For over 1,100 years, a unique “heritage breed” of Icelandic goats has sustained the country’s population, serving as a staple of cuisine for centuries. Yet as dietary needs and preferences shifted, the goat population slowly dwindled, reaching the brink of extinction at under 100 animals by the late 20th century.
Although one might imagine the solution to be found in a government protection program or a widespread endangered-species campaign, one Icelander saw a different path—focusing not just on the restoration of the breed’s cultural legacy, but on its economic value.
“When saving a breed, you have to use it,” explains Johanna Thorvaldsdóttir, owner of Háafell, the country’s first commercial goat farm. “If they aren’t giving you income, no one will work with them.”
After leaving her job as a nurse in 1999 to start the farm, Thorvaldsdóttir began with four goats and has since grown the herd to 250. Meanwhile, through her advocacy efforts, she’s helped the country’s wider goat population expand to 1,200.
In a short film from Great Big Story, we learn more of Thorvaldsdóttir’s story:
The road hasn’t been easy, especially when the farm was threatened with foreclosure after Iceland’s financial crisis in 2014. Thanks to a crowdfunding campaign by a food writer and an appearance by the goats in the popular television series, Game of Thrones, Háafell would survive, as would its broader mission.
As Nicholas Gill explains in The Guardian, the Icelandic goat is now returning as a feature of the country’s cuisine:
For the first time since Háafell’s owner Jóhanna Thorvaldsdóttir took in four Icelandic goats in 1999, she is making a profit from them. Goat cheese, ice-cream, meat and the breed’s cashmere-like hair are bringing in money to help care for the animals, as are increasing numbers of tourists stopping for a tour to see a unique heritage breed that very nearly disappeared.
Gísli Matthías Auðunsson chef at Skál! restaurant in Reykjavík said: “A year ago, she [Thorvaldsdóttir] was having trouble selling some parts of her goat and we ended up buying 260kg of meat. I hadn’t even tried Icelandic goat before. It surprised me how delicate it was and how easy it is making delicious food with it.” Matthías now serves goat often, either braising the meat or serving the cheese with birch sugar, fennel crackers and rhubarb.
It’s a striking example of how humans take risks to creatively cooperate with nature, often for the simplest of reasons. “Why do I like to save goats?” Thorvaldsdóttir asks. “That’s a question I have often been asking myself, because I can’t answer it.”
Thorvaldsdóttir’s stewardship highlights the beauty of cooperation with nature and neighbors and the abundance that’s available at the intersection of environmental and economic stewardship. We were created to cooperate with nature and share the fruits of that cooperation with those around us through trade and exchange.

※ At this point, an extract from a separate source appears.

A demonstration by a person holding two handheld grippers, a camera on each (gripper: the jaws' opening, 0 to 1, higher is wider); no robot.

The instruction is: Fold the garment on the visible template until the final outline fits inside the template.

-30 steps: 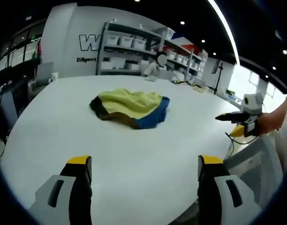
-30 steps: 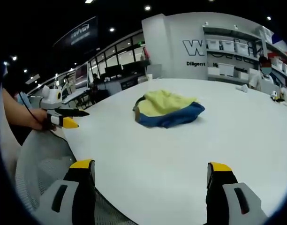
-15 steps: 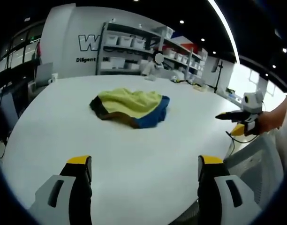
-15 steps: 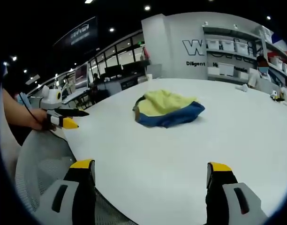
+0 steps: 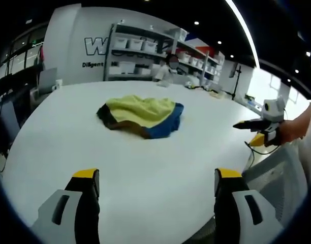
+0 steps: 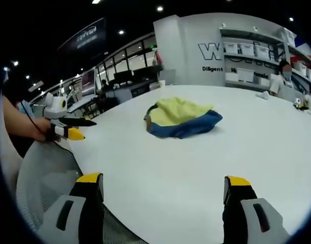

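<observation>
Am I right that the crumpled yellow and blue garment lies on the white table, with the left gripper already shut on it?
Not quite: the left gripper is open, short of the garment on the white table, as the left gripper view shows.

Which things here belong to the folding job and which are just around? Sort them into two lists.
Job:
- crumpled yellow and blue garment
- white table it lies on
- left gripper, jaws apart
- right gripper, jaws apart

Just around:
- shelving with bins behind the table
- mesh chair back at the table's edge
</observation>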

As explained in Episode 2 of The Good Society, Acton’s new film curriculum, at a fundamental level, all of our work is simply the process of applying our God-given intellect and creativity to transform matter into usable things.
Thorvaldsdóttir’s stewardship offers a clarifying example for the rest of us, whatever our economic activity and environmental domain.
When we look back to the garden, we see God partnering with Adam and Eve as co-creators in nature, calling and empowering them to complete it, steward it, cooperate with it, and improve it using their reason, creativity, and spiritual discernment. Just as Thorvaldsdóttir uses her gifts to steward these goats, and in turn, preserve and enhance culture, so can we use our creativity and stewardship to transform and redeem creation, each and every day.
As intangible and unwieldy as the modern economy may sometimes feel, it presents us with an abundance of new opportunities for planting and watering—for cooperating with nature and neighbors to transform creation for God’s glory.